Read moreI know from experience that you can get a tourist or business visa stamped into your passport on arrival at KL or Jakarta but it is not quite so easy to get a visa into Australia. I have friends in Papua New Guinea trying to visit Australia and, in addition to their formal written…
Sean Lamb
Science Denier
"suggesting that those boat people who reach Australia, for whom the rate is 74%, constitute a more deserving and desperate category."
No it doesn't, it suggests that
a) Australian officials have limited ability to access asylum claims.
b) People who can raise the necessary 15,000 dollars or more to buy the necessary tickets are better at working the system.
"If accurate, the inclusion of Sudanese would mark a new departure, presumably of relatives of Sudanese already in Australia grown desperate at the wait to rejoin their kin."
Oh, and why have they grown desperate at the wait? Because the humanitarian quota is clogged up by the folks who can raise 15,000 dollars. I have no doubt these folks will make good citizens, but we aren't addressing humanitarian needs.
The Australian asylum seeker debate has absolutely nothing to do with addressing very real humanitarian needs, and everything to do with addressing the narcissistic needs of liberals.
Sean Lamb
Science Denier
access = assess.
Australian officials have limited ability to assess asylum claims.

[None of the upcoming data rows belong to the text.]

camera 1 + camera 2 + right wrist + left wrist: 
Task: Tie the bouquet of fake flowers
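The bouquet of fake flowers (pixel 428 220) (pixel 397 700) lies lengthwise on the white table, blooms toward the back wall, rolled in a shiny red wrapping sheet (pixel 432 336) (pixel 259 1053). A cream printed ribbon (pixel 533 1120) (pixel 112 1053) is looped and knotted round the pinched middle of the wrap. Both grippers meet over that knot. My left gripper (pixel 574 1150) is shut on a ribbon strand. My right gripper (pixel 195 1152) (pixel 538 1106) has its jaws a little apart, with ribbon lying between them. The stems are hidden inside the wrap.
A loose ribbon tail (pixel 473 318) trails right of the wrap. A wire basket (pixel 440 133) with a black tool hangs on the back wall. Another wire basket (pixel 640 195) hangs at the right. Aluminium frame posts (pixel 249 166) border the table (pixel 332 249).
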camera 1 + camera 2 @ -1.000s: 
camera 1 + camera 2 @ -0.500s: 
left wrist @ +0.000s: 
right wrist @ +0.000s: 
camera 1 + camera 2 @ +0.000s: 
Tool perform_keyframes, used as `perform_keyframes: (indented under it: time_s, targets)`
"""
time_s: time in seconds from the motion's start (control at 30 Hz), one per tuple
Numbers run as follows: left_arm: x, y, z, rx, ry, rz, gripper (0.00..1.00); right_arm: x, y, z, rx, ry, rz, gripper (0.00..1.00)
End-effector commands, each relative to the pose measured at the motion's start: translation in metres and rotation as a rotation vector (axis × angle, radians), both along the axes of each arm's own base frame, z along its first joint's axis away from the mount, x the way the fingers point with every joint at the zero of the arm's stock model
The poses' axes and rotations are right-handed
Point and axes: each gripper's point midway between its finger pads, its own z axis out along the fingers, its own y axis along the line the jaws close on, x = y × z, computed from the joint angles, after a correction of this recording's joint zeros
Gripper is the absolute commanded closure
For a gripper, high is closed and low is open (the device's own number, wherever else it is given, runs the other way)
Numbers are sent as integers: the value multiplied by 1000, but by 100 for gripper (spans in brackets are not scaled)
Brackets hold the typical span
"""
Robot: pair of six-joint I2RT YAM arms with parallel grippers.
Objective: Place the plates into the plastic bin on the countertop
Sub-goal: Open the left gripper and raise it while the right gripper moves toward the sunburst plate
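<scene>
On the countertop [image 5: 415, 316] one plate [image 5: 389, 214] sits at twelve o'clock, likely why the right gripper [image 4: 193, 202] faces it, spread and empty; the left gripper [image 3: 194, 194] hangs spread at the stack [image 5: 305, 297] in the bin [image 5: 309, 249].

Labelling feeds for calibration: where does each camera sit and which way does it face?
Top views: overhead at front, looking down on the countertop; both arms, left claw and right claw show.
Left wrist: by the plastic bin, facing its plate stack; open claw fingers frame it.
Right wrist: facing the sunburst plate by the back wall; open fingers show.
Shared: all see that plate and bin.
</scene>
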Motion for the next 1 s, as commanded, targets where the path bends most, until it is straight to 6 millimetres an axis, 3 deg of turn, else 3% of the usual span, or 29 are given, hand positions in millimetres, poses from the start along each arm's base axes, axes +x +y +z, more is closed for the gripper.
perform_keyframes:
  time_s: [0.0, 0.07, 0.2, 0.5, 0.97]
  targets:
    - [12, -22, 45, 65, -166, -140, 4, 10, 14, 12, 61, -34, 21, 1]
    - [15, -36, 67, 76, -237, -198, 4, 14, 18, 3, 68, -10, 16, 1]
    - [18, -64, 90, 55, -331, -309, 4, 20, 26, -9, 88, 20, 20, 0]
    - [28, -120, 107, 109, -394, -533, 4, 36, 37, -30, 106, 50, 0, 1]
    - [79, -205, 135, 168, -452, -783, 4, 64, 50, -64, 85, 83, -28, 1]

I am sure if the Iranian security services were presented with the names of 95% of Iranians granted asylum, their only response would be "Who?"
Gary Murphy
Independent Thinker
"While some Australians may fear being overrun by boat people" - more than some.
How many asylum seekers would we get if we let them fly in; removed mandatory detention; allowed them to work; taught them English; educated their children etc.? IMHO we would get very large numbers very quickly. Unsustainable policy.
And I agree with Sean somewhat in that I have doubts that the ones that find their own way here are the neediest people. And if we wish to maximise the humanitarian effectiveness of our policy we should try to take the neediest people.
But that said I cannot really countenance sending people back to Malaysia until they have protections against deportation and other forms of victimisation.
Lawrence Baker
logged in via Twitter
Thank you for this article. My impression is that fear of being over run by people with unshakable sectarian views and high birth rates will lead to an unacceptable situation similar to France, Great Britain, and Holland. The high birth rate is at present subsidised by allowances for unlimited children which has to be paid for unjustly by other taxpayers or by excessive and unsustainable borrowing as is the case in Australia at present. The only solution is to phase out subsidies for more than two children. If a couple decides to have more than two children, then the cost must be borne by them, not the taxpayer.
Another issue is the failed multiculturalism experiment that results in division, ghettos, and implied approval for antiquated and failed philosophies. Nelson Mandela used an approach that could be described as inclusivism which proved to be very successful, and we should replace multiculturism with Mandela's wise approach.